4. Shame, Shame, Shame

It’s not uncommon for fitspo images to use guilt and shame to dig up motivation from viewers. Underlying messages suggests you’re not good enough as is, someone else is working hard(er) towards their goals, and you’re just too lazy, plague Pinterest. Ya know, because it’s not that you can’t. It’s that you won’t. It’s your fault. (I really wish there was a sarcasm font.)

The truth: while using this type of negative motivation can light a fire under the bums of some, using self-loathing and disgust to fuel your fitness is not in the best interest of our long term health. Can you stay angry at yourself long enough to reach your goal? And even if you can, is that how you want to spend your time? You can love yourself now and still strive for change.


5. A Wolf in Sheep’s Clothing

At first glance some fitspo images might sound like a compliment, something you can get on board with. But upon reading it a second time, you catch a sneaky insult followed close behind.

The truth: these hidden insults drive home an “us vs. them” mentality. We’re right, you’re wrong. My lifestyle choices are awesome, your’s suck. While the affirmation may feel good, there is no denying that it’s still insulting to some. If we need to put someone down to raise ourselves up, well then… We’re just not doing it right. It doesn’t have to be a competition.
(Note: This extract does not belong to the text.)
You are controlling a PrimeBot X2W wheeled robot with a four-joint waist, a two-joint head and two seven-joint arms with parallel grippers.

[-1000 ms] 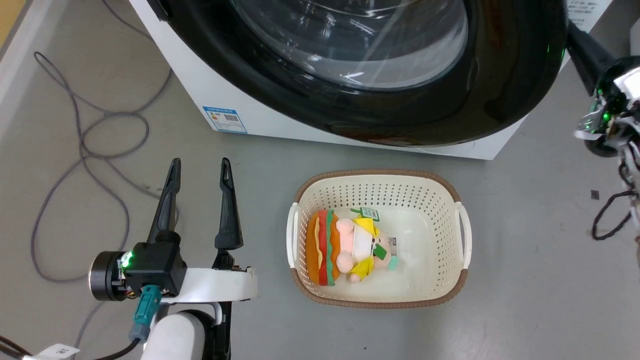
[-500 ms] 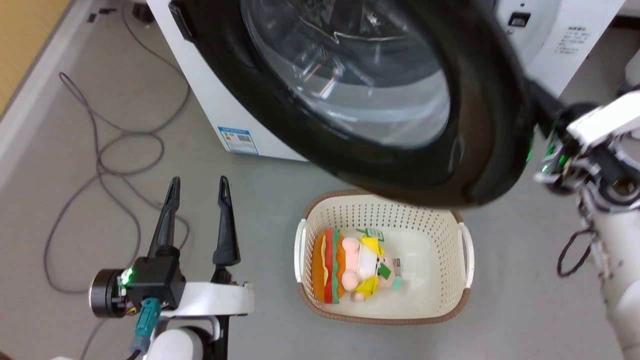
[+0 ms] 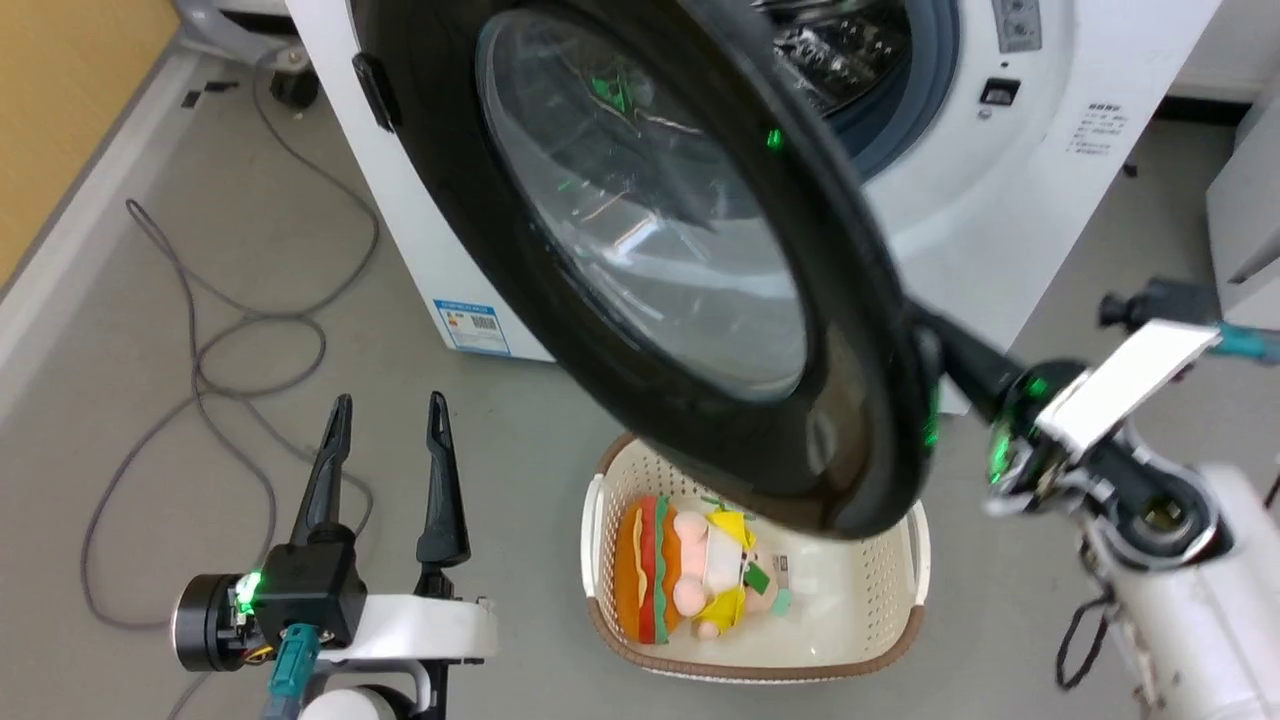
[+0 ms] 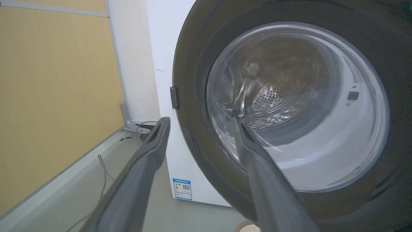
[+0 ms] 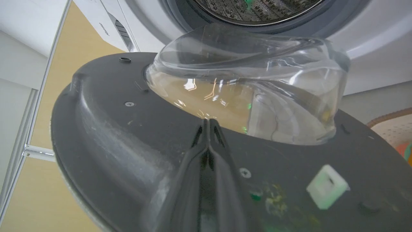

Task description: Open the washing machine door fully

We can all make *different* choices that best support our lifestyle goals AND be an advocate for other women as well.

As much as I would love to patrol social media for less than awesome fitspo images and erase them from the universe, it’s just not realistic.  What is more realistic is to start and engage in *respectful* dialogue about how we can create a new wave of improved, body-positive, all-inclusive fitspo.  It starts with you.

Are you in?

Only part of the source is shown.